Activity ->
Lines below starting with the line with "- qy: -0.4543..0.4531" and going on through the line with "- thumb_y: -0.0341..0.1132" must be output exactly; the rest of the records must be left out.

Data in this exercise ->
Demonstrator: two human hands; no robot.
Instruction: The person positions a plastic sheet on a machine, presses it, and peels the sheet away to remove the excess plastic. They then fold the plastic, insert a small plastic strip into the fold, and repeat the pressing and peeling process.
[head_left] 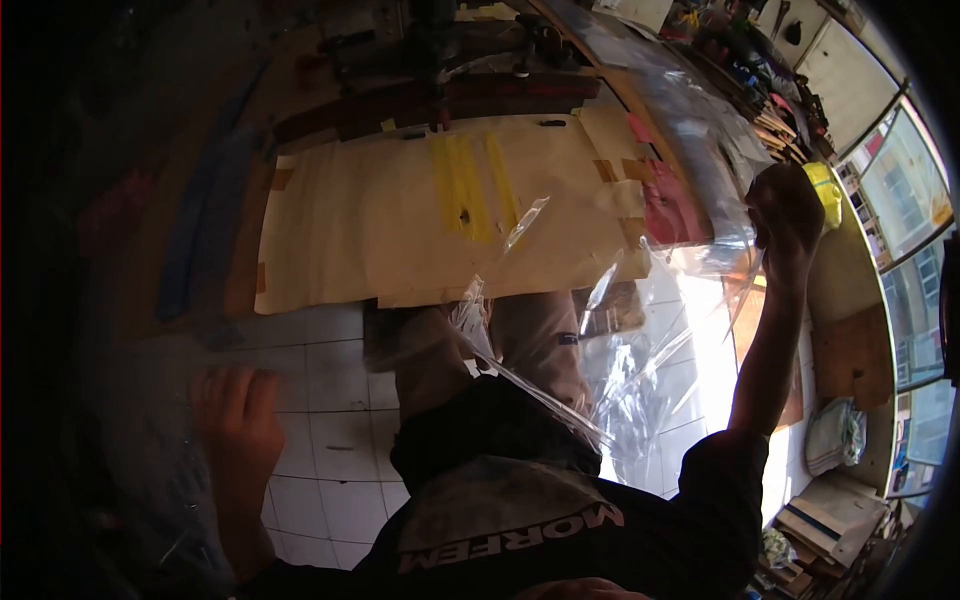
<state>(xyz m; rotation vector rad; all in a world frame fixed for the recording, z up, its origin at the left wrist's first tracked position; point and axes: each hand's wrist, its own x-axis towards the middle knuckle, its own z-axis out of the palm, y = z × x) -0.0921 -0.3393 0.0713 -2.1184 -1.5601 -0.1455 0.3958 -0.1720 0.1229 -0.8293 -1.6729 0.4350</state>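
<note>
Clear plastic film point(640, 370) hangs in the air between our two hands, and that is where the work stands as far as we can judge. The sheet is lifted and partly spread, but none of it lies flat on the bench point(340, 230) yet. Our right hand point(788, 215) is raised high at the far end of the bench, fingers closed tight on the upper edge of the film. Our left hand point(235, 420) sits low over the tiled floor point(330, 400), hazy behind the plastic, with its fingers folded shut on the other end as best we can make out. The middle of the sheet is creased and bunched in front of our legs – smoothing it out looks like the part left to do. Brown paper covers the bench top, with strips of yellow tape point(465, 185) stuck across it and a pink scrap point(668, 205) just beside the right edge, below the raised hand. The only writing we can read is on our own black shirt point(500, 440): white block letters spelling MORFEM point(512, 540), upside down from where we look. Shelves and clutter behind the bench are too small and dim for any label to come through.
</note>
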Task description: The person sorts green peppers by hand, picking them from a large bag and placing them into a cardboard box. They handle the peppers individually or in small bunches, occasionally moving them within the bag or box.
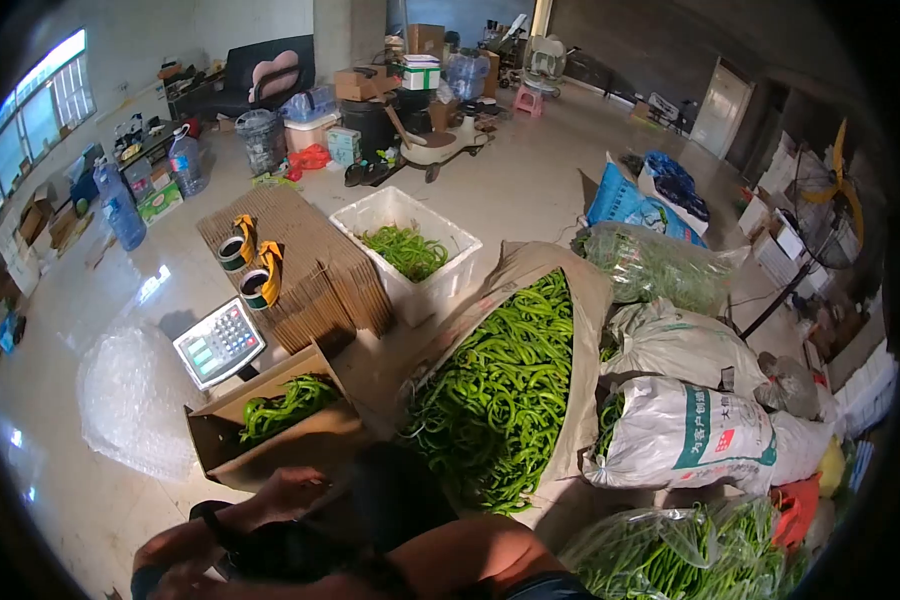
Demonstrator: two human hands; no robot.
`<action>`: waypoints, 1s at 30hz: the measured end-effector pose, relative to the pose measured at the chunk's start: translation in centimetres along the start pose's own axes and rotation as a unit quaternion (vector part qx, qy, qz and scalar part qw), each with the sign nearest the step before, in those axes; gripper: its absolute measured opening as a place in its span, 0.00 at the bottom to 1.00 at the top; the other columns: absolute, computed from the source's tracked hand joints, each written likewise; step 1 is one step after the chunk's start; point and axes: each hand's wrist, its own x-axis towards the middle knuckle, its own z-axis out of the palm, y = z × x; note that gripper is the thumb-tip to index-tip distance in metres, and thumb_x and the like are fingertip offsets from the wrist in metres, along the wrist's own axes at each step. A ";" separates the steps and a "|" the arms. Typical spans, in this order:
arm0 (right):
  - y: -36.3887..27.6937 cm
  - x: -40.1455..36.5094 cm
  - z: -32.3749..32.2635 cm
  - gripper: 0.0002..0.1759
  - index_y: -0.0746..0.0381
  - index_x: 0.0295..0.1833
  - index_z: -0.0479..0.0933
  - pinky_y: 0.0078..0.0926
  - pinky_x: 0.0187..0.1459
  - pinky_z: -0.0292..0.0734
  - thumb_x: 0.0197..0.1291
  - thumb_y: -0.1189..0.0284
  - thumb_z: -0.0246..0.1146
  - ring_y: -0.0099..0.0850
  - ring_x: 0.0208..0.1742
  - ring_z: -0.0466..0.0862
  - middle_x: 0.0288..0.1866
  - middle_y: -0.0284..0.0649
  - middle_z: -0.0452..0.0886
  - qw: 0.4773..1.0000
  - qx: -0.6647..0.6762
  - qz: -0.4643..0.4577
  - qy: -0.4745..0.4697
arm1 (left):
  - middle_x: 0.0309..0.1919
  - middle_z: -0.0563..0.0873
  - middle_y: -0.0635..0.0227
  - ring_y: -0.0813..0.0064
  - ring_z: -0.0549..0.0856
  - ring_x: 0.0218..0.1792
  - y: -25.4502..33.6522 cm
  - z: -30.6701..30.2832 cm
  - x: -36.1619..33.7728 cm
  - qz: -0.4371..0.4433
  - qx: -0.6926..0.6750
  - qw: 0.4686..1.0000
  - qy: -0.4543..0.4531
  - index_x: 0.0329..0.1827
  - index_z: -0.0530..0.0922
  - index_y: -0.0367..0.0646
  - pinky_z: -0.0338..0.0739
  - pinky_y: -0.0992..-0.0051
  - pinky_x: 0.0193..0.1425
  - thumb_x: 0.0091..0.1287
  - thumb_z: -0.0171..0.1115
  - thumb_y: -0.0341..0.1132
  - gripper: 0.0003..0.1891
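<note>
My left hand is in shadow by the near edge of an open cardboard box. Its fingers look bent, but whether they hold anything is unclear. What seems to be my right hand lies dark at the bottom left, against my left forearm; its fingers cannot be made out. Green peppers lie in the box. Behind it, a scale's keypad and display face up. Right of my knees, a large open sack is full of long green peppers.
A white foam box holds some peppers. Two tape rolls rest on stacked flat cardboard. Bubble wrap lies left. Filled bags line the right side, near a standing fan.
</note>
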 end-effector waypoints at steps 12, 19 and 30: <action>8.8 -16.7 -4.0 0.14 0.62 0.52 0.79 0.37 0.39 0.81 0.63 0.71 0.68 0.48 0.41 0.86 0.39 0.48 0.84 0.898 -0.172 0.360 0.185 | 0.37 0.87 0.60 0.73 0.84 0.34 1.6 1.2 0.5 0.143 -0.020 0.968 0.205 0.47 0.84 0.39 0.79 0.74 0.37 0.69 0.64 0.29 0.08; 14.7 -21.9 -5.7 0.14 0.65 0.50 0.81 0.41 0.49 0.80 0.62 0.69 0.68 0.50 0.46 0.85 0.43 0.50 0.85 0.845 -0.374 0.380 0.035 | 0.34 0.83 0.70 0.80 0.82 0.38 1.3 -7.8 -7.2 0.137 -0.120 0.897 0.402 0.45 0.80 0.34 0.77 0.77 0.47 0.71 0.57 0.24 0.05; 15.6 -23.4 -4.0 0.13 0.66 0.50 0.81 0.38 0.49 0.79 0.62 0.72 0.68 0.48 0.46 0.85 0.43 0.49 0.86 0.803 -0.340 0.469 0.143 | 0.31 0.84 0.64 0.75 0.83 0.27 -15.0 -3.9 -11.6 -0.005 -0.437 0.673 0.597 0.49 0.80 0.33 0.77 0.75 0.33 0.74 0.58 0.32 0.10</action>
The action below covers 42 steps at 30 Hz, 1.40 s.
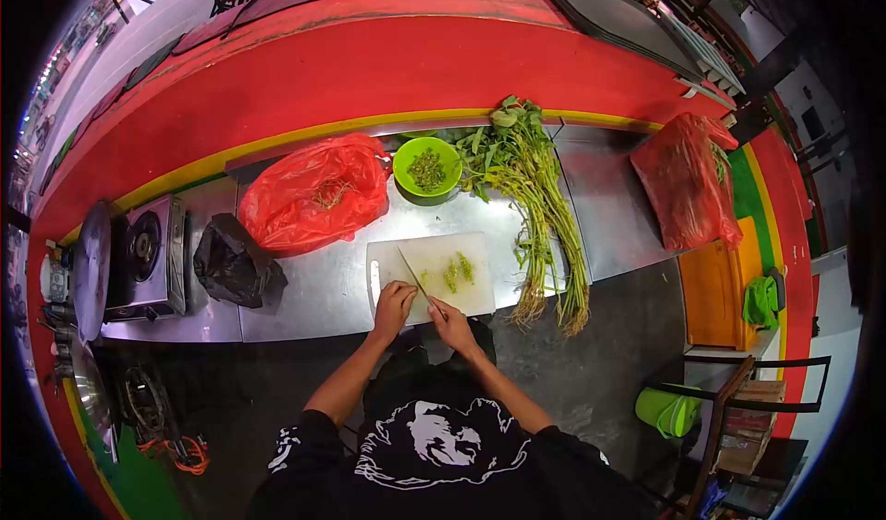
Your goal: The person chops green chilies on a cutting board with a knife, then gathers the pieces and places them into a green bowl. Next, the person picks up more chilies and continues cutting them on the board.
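My right hand (449,323) is closed round the handle of a knife (413,269), whose blade points up and left over the white cutting board (383,252). Close to the blade's left side, my left hand (393,307) rests on the board's lower left part with its fingers bent together; whatever they hold is too small to make out. Chopped green pieces (459,271) lie in small piles to the right of the knife. Beyond the board stands a green bowl (403,162) with cut greens (427,170) inside.
Long-stemmed greens with roots (544,202) lie right of the board. An open red bag (300,197), a black bag (234,260) and a gas stove (148,252) stand left. Another red bag (688,188) is at the right. A red wall (397,68) runs behind the metal counter (609,215).
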Each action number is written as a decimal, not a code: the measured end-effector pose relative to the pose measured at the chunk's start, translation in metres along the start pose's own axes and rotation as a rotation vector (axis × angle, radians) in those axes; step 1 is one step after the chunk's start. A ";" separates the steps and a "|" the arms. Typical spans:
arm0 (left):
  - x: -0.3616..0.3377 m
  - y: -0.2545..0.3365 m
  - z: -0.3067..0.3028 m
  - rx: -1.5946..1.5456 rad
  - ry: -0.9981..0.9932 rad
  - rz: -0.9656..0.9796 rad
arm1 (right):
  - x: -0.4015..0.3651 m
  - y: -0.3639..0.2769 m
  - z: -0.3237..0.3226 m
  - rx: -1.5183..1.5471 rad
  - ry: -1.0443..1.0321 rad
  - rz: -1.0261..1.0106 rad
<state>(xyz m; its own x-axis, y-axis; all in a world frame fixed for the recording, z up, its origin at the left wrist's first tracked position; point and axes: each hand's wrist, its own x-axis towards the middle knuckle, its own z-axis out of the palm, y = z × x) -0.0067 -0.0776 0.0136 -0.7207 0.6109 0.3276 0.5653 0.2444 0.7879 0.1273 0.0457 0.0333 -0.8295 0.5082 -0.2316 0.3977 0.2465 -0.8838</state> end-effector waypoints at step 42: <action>-0.008 0.014 0.031 0.116 0.158 -0.175 | -0.001 0.025 -0.070 -0.048 -0.008 0.031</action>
<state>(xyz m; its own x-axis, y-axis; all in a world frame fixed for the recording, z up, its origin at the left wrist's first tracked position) 0.0196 -0.0559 0.0062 -0.8600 0.4289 0.2764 0.4623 0.4259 0.7777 0.1656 0.1090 0.0405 -0.8193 0.5098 -0.2622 0.4418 0.2700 -0.8555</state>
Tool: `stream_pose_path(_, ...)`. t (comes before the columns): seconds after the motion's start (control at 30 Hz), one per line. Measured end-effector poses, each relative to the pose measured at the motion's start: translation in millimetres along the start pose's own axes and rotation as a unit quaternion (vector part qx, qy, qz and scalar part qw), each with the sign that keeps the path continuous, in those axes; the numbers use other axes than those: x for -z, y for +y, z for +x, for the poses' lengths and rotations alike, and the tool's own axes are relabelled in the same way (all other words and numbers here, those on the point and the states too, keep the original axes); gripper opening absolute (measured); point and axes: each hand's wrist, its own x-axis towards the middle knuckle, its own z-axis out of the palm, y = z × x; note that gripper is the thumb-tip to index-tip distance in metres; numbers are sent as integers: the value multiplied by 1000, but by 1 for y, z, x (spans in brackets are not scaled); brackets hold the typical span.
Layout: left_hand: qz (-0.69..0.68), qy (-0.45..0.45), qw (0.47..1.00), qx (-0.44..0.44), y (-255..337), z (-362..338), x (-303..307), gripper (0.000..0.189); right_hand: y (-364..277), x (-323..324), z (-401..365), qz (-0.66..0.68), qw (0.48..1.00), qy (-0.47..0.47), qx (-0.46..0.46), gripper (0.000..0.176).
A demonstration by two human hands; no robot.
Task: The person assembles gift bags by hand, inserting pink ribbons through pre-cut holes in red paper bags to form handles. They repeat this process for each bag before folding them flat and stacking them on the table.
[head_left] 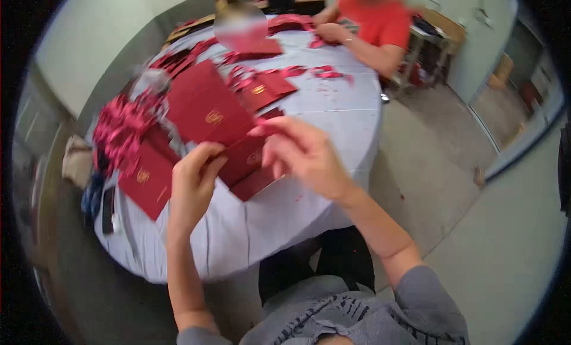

Solution ->
  - qy: -0.4543..0.4531
  - index_x: 0.0329..0.1827
  - index_z: -0.0530..0.0922
  - index_y: -0.0367..0.0646
  - pinky_z: -0.0338..0.0739
  - pinky_y: -0.0992..-0.0051
  - pinky_x: 0.0193..0.1425
  - thumb_x: 0.0091..0.1287
  - thumb_z: -0.0171..0.1115
  - thumb_y: -0.0341..0.1132

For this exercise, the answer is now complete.